From the Wall Street Journal's "Why iOS 14.5 Started a Big Tech Fight" posted Thursday:
A new privacy feature in Apple’s iOS 14.5 requires apps to request permission to track you. And Facebook isn’t happy about it. WSJ’s Joanna Stern put Facebook CEO Mark Zuckerberg and Apple CEO Tim Cook into the ring to explain why this software update has kicked off a tech slugfest.
My take: Stern has a knack for keeping it simple.
I remember those: “Rock em Sock em” robots. That was a fun game. Probably too violent for this current generation.
That’s because iOS users are (on average) wealthier and spend more online than do Android users. It also explains why Google spends so much just to be the DEFAULT browser on iOS.
Facebook has no such capability (buy preferential treatment) and must rely on 3rd party captured data for its advertising business.
In my opinion, it won’t be the loss of generic user data that will be Facebook’s undoing, it will the loss in the targeted value of that data, as it becomes more and more generic. Google won’t have that problem as it purchases access to that data as the default search engine on iOS devices.
This situation, whereby Google’s advertising model becomes more dominant, will last until Congress determines Google search is a monopoly and that Google, using the wealth that monopoly generates to deny competitive entry by smaller firms.
I only use Facebook to track my daughter’s accomplishments, and alternate between Duck Duck Go and Bing for search. I can see no difference in their respective search results.
But I find Apple’s advertising on the phone, particularly in News, to be almost as annoying. Add to that the listing for News+ articles that are not useful if you don’t have a News+ subscription, and News is probably the most annoying Apple app ever.
In the last 3 months during this national tempestuous discussion FB stock has catapulted $50 dollars higher, or roughly around 16%. The markets seem not to care. There-in lies your answer. Also, as consumers move more to shopping on-line the consumer is going to desire targeted ads to mitigate the need to go searching for retail items of their liking & choice. The FB model enhances that aspect of consumer shopping. Consumers long ago showed a willingness to capitulate privacy for subsequent rewards of “freebies.” It’s the American way of life.
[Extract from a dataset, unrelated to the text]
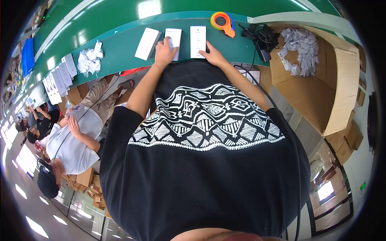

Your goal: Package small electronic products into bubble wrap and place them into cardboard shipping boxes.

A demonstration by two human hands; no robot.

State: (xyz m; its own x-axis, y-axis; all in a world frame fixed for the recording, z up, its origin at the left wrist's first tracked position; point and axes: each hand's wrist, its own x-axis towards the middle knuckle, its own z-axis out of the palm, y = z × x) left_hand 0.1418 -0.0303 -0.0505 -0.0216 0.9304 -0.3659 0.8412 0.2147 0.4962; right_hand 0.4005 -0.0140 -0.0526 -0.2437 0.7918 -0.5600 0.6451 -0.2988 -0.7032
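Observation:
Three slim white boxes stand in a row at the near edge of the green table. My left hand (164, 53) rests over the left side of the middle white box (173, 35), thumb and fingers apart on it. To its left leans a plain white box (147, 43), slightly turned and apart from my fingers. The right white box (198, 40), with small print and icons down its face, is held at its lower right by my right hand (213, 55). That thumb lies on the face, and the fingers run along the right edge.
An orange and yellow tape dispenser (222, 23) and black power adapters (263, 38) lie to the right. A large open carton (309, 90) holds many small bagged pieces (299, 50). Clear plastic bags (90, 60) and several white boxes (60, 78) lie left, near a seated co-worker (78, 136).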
When I have decided that I need something, I am quite happy to search for (reviews of) those things that I might buy. That is the power of the internet for the consumer.
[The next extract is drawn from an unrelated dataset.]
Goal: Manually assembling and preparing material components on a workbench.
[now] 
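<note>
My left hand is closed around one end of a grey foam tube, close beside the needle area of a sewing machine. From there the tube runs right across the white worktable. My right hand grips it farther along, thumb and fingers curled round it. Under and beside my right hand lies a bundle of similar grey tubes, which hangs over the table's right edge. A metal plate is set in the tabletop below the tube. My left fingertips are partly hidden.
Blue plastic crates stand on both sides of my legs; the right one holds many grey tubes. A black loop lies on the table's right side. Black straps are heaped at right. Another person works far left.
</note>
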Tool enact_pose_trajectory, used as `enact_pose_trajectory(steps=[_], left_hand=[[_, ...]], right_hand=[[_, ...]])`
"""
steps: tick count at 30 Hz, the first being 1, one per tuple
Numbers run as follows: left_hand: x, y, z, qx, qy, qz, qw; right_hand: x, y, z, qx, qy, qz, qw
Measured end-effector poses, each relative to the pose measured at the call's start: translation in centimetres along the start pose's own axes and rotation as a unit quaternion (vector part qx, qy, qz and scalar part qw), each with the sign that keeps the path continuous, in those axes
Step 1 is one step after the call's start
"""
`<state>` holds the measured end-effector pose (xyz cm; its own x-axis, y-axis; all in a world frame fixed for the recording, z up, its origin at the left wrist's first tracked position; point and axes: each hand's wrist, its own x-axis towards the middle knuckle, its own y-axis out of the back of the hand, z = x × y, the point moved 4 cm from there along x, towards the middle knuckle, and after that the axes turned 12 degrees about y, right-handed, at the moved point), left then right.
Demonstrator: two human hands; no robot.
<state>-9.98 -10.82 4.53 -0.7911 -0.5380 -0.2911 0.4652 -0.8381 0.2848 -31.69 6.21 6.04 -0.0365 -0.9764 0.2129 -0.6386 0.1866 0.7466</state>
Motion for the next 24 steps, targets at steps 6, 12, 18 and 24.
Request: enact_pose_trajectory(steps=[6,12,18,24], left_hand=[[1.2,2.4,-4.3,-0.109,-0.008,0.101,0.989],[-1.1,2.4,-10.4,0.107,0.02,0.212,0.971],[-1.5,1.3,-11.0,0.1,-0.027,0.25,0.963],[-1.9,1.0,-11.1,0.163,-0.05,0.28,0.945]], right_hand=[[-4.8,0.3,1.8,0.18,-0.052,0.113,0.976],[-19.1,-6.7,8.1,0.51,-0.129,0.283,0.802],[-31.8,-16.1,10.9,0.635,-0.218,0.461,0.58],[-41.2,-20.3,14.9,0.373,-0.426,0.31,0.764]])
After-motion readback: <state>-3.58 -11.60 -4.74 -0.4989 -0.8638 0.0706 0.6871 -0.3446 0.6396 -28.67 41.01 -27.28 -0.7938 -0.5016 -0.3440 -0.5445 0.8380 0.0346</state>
Why would anyone voluntarily hand the power to initiate a transaction to the retailer?
I don’t respond well to being interrupted by people cold calling me, whether it is on my doorstep, on my landline or in an app that I am using for some other purpose.
I will be very happy to select the:
“no tracking from any app”
option in System Preferences.
When I have decided that I need something, I am quite happy to search for (reviews of) those things that I might buy. That is the power of the internet for the consumer.
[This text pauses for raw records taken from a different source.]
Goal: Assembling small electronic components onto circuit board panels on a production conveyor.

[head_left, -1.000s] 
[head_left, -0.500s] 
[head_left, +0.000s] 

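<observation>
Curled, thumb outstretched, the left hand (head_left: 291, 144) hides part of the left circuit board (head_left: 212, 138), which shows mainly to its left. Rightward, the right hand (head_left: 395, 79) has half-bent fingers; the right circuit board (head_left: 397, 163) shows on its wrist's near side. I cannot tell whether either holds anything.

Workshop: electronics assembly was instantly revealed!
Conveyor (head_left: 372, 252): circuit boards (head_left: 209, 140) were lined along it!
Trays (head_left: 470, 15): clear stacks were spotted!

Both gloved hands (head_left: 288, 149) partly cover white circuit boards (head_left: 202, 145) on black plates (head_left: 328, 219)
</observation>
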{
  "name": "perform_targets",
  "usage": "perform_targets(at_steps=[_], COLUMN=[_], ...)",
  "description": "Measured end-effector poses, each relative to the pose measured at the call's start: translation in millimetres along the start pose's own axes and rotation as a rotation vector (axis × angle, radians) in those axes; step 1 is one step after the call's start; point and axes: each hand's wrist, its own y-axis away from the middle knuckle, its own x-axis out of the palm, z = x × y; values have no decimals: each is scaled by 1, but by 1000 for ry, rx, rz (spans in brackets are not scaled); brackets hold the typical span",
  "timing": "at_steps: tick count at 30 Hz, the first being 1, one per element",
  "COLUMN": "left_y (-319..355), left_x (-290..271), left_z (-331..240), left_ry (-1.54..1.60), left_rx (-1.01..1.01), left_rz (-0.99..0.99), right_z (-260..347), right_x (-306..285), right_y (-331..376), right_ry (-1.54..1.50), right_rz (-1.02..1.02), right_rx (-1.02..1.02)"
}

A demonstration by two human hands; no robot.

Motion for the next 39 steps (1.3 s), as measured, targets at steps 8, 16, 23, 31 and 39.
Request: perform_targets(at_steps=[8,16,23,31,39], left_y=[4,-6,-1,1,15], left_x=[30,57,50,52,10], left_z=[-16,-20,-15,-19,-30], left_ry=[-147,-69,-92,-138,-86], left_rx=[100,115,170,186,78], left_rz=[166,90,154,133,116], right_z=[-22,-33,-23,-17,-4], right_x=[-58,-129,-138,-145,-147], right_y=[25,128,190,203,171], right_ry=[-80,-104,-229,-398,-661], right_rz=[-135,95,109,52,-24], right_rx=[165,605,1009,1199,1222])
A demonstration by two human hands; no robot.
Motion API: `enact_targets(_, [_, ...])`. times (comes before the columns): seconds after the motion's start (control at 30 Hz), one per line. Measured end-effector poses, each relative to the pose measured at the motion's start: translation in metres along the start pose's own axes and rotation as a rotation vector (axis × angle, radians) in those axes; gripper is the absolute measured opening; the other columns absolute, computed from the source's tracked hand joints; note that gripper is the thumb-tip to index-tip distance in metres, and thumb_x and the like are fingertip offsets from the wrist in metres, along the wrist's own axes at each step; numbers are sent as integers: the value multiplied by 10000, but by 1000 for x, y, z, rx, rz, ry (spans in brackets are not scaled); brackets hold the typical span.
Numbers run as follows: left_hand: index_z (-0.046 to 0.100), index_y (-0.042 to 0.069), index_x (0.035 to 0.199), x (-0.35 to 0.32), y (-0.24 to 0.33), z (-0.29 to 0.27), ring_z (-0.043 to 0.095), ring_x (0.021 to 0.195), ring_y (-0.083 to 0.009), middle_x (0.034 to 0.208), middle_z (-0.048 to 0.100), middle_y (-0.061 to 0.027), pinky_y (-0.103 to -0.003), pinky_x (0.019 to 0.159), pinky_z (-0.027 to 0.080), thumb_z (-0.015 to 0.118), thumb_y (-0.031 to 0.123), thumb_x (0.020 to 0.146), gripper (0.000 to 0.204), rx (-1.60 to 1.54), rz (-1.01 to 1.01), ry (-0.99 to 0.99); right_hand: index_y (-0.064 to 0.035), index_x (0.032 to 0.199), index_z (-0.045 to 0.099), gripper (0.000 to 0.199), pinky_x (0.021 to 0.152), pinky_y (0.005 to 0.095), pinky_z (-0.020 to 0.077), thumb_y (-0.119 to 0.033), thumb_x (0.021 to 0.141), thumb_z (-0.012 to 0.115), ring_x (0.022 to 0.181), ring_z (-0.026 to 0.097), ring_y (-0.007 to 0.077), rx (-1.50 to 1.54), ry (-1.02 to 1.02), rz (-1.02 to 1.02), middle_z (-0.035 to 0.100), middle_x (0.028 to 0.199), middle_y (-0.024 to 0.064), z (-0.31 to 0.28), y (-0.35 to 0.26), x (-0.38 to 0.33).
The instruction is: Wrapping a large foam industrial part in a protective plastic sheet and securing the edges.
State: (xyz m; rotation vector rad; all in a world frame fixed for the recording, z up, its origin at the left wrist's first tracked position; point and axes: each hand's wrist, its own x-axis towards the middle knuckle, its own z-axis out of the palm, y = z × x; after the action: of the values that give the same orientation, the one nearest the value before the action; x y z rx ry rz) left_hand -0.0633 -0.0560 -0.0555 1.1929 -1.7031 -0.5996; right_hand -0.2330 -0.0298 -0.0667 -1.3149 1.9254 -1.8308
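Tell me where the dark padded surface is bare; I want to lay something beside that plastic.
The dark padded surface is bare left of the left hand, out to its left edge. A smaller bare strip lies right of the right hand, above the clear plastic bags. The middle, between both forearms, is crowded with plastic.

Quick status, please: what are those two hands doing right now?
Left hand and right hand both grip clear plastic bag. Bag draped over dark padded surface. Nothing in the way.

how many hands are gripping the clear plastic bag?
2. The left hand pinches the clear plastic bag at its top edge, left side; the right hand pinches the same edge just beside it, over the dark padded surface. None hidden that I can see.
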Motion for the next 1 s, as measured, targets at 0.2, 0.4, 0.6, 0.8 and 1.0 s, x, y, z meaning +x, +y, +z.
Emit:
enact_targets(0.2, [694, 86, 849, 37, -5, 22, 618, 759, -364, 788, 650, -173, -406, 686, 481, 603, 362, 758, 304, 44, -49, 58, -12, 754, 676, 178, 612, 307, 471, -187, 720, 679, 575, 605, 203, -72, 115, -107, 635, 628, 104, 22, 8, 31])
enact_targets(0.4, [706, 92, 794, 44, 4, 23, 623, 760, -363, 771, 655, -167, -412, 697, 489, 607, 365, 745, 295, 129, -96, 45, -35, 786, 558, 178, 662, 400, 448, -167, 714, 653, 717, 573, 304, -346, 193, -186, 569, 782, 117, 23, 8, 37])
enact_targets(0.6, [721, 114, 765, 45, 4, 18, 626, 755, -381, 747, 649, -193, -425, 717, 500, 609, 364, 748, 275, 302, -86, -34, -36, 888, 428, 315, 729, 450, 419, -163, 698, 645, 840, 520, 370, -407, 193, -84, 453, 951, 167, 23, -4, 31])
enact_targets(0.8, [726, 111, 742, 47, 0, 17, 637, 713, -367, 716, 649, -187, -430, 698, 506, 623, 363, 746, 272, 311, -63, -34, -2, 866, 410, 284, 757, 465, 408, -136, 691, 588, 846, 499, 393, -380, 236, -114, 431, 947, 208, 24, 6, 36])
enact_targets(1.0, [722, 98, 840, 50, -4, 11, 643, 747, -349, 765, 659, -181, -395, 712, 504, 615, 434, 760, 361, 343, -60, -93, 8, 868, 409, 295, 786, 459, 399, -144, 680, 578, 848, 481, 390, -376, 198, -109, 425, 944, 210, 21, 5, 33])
Why would anyone voluntarily hand the power to initiate a transaction to the retailer?”
Two reasons:
1. Many people are not sane.
2. Laziness.
I tend to agree with Jerry on this. As my Dad would say, “It’s the nature of the beast.”
Call it “FOMO” — “Fear Of Missing Out”.
I believe that those who gravitate towards inserting Facebook squarely into their lives are such a beast, sucking on the breast of being connected and involved and generally don’t care what happens behind the scenes in the great ether with their data OR being targeted. A “bring it on” mentality.
A variation of rather getting junk mail than getting no mail at all. Getting some means your “a somebody”, getting none means your “a nobody”. One a confirmation, the other a rejection.
I might well be more sympathetic to the notion of ‘targeted ads’ if (a) I wasn’t getting deluged by all the internet advertising in general and (b) the signal-to-noise ratio, the amount of ads that were actually relevant, was MUCH higher. Most of what I see is just junk, not just on FB but also on my phone (Apple News, which I really don’t like that much) or on websites (for the ads that get through ad blockers.)
Bravo to Joanna Stern with this video. I had no idea that the tracking methodology was so basically simple…
…and so quietly nefarious.
Put simply, Apple is giving their users a choice. Nothing more, nothing less.
I’ve loved that video comment about privacy from Steve Jobs ever since the moment I saw it first hand. A conviction of universal benefit simply and emphatically stated.
Taken succinctly from the man himself, Tim Cook is merely putting wheels on Jobs’ stated passion.